When marriage equality was still just an idea looming on the horizon, it drove some church leaders to accept strange bedfellows.
Coalitions were formed. Rallies were held. Legislators were lobbied. Pastors wrote open letters to their congregations warning of dire consequences if LGBT couples were allowed to marry. Despite their high- profile campaign, they failed to stop the enactment of marriage-equality laws.
Has that failure made them shy? Is that why they have not, with few exceptions, rejected the very real challenge to Christian principles seen routinely now in our political discourse? Do they worry that their tax-exempt status might be placed in jeopardy by appearing to attack a particular candidate? At what point do they acknowledge that the language and behavior of one of our presidential candidates has crossed a moral threshold?
When a candidate is described as a “walking affront to the Gospels” by the conservative head of the Ethics and Religious Liberty Commission of the Southern Baptist Convention, one has to ask, “Are there no other champions for the Gospel willing to push back?”

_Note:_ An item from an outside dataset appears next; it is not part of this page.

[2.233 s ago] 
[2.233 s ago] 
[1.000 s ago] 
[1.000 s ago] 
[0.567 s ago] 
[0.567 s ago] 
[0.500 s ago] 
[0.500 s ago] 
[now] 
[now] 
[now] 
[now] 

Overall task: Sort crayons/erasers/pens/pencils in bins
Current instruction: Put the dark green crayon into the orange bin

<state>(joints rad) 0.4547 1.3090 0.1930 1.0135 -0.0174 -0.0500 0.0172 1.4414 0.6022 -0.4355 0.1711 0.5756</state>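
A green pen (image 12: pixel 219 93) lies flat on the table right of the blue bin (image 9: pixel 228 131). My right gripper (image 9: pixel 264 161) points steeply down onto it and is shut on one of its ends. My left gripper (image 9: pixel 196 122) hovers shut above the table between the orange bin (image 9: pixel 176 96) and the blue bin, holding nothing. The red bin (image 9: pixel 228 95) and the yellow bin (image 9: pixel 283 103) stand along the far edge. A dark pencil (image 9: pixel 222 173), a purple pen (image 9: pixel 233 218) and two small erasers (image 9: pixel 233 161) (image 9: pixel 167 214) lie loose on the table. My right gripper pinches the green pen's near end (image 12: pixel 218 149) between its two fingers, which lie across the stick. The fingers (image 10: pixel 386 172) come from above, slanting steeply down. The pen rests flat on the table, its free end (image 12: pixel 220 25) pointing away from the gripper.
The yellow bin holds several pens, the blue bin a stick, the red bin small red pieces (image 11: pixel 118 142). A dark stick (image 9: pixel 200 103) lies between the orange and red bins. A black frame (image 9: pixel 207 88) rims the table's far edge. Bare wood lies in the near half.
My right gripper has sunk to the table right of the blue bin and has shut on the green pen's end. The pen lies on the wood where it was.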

For months we have been fed a relentless diet of hate, racism, misogyny, lies, xenophobia and a tasteless mocking of the disabled and those who cannot fight back — babies included. Yet none of this seems to have risen to the importance of marriage equality or women’s reproductive rights, at least as far as many church leaders are concerned.
New York Times columnist Charles Blow described the GOP nominee, accurately, as “the paragon of racial, ethnic and religious hostility” and “the hobgoblin of retrograde racial hegemony.” Yet there has been no outcry from our churches, no chorus of condemnation for his manifestly un-Christian pronouncements, or his record of leaving contractors unpaid, employees bullied, investors cheated and students scammed.
Are pastors for the Prince of Peace not repelled by calls to “bomb the hell out of ISIS,” to root out extremists “viciously”? Do our pastors accept as Christian the calls to “take out the families of terrorists,” to use torture, to go “beyond water-boarding,” to be ready to unleash nuclear weapons?
Where are the pastors who led their congregations in praying and imploring legislators to deny homosexuals the civil protections of marriage? Where is their outrage? Why are they not once again in the public square denouncing hate speech, the demonizing of refugees and immigrants and the incitements to violence?
Why are they not asking their congregations, “What would Jesus do?”
Why are they not talking about the sanctity of immigrant lives, refugee lives, black lives, Muslim lives?
People in the pews deserve to know if their pastors think that feeding off the Alt-Right movement led by people like Steve Bannon of Breitbart News is Christian. The so-called alternative right movement feeds the fiction that white people are being victimized by
social justice efforts like Black Lives Matter, and threatened by political correctness, immigrants and Muslims.
We should acknowledge that there is some advice coming from church leaders. The election guide from the U.S. Conference of Catholic Bishops opens and closes by telling the faithful to ask how candidates will protect unborn children and defend traditional marriage.
Apparently, in the face of the hate being peddled in the public square, those remain the priorities.
Conservative columnist David Brooks recently said of fellow Republicans who refuse to disavow what is patently morally reprehensible: “If you are not in revolt, you are in cahoots.”
The same might be said of pastors who remain silent.
Dawn Webster is a communications consultant and issues advocate in Honolulu.